As Tay emerged, obediently straightening to his full six feet three and looking out upon the crowd with a gravely challenging air, he was greeted with a shout of surprise—not hostile, but, as Regard was pleased to note, uncertain. When Moss followed and stood
for a moment surveying them with equal gravity, face almost expressionless, the shout was louder, warmer—and increasingly uncertain.
“Come on!” Regard whispered. “Upsy-daisy!”
And with Jenkins Terwilliger pulling above and Regard giving a helping shove from below, first Tay, then Moss climbed up the ladder to the top of the van.
“Now, Jenkins,” Regard ordered, using the bullhorn so that his voice boomed over the field, “it’s gettin’ mighty crowded up there. I want you and your friends to come down here and guard this van while I go up there with my friends from the Supreme Court of the United States and say a few words to these good, law-abidin’ folks.”

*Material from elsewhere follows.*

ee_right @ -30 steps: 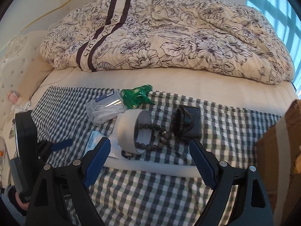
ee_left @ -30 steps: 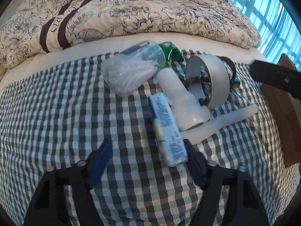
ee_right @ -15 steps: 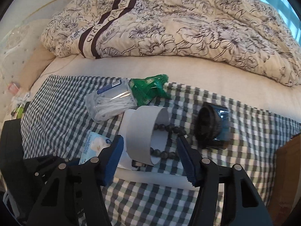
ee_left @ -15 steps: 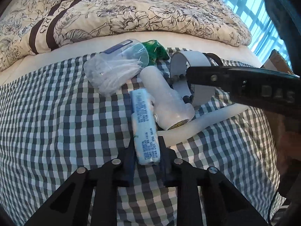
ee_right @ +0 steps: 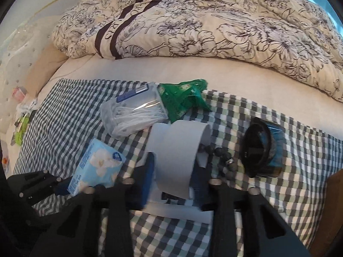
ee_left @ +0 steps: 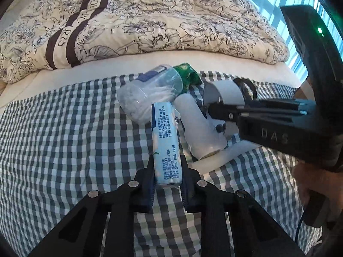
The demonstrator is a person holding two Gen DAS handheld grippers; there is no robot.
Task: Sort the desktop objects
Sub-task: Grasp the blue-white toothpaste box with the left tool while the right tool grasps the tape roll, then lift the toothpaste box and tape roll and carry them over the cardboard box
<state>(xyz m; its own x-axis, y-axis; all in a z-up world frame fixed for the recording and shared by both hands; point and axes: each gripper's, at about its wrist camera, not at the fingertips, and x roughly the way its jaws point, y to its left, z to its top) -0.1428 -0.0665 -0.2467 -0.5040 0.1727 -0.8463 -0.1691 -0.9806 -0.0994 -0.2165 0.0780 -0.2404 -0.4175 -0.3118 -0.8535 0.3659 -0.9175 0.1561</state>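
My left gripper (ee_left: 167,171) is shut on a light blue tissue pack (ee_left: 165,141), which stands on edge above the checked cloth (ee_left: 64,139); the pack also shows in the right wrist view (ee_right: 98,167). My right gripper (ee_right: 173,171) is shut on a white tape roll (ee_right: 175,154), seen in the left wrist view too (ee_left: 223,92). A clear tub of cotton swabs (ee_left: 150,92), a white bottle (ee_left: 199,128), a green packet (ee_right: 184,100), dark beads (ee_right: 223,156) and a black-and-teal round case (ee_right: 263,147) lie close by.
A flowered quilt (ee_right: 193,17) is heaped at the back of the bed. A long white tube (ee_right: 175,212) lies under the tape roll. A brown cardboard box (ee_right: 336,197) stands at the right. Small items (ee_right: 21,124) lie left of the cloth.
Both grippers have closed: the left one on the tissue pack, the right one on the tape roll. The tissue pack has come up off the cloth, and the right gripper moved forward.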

There was a movement of protest from the four black-suited men, a turn toward ugliness in the murmur of the crowd. Regard was ready for them.
“I want you to stand guard, I said! I didn’t say I wanted you to run off and leave this—this individual alone. He can’t escape anyway, you’ve got him tied like a hog at bacon-time, but the Justices and I will vouch for him, I can promise you that. So y’all just come on down, now, and let us handle it. All right, Jenkins? This isn’t doin’ anybody any good, and you know it. Come on down, now! Right now!”
For what seemed an interminable time but could only have been a few seconds, the four atop the van hesitated while the crowd grew very still. Tay and Moss, staring out with determined calm, did not dare move. Behind them the prisoner was equally still. Regard said nothing, just continued to stare up with an air of impatience; and in a moment the gamble worked. Slowly and reluctantly, but obeying, the four black-suited figures clambered down. As each reached the ground Regard shook hands with vigorous and elaborate approval.
“Thank y’all,” he said when all were down. “Thank you for complyin’ with the law, which is what Justice NOW! is all about, remember. Now I’ll just get myself up there”—which he did with several grunts that he was careful to utter over the bullhorn, so that first a few, then many, began to laugh, and with their laughter began to dissolve the tension.
“Whooo-eeee!” he exclaimed when he finally stood on top. “That’s too much exercise for a country boy who doesn’t get any except mebbe liftin’ a jug and chasin’ women or mebbe I should say chasin’ women and liftin’ a jug.”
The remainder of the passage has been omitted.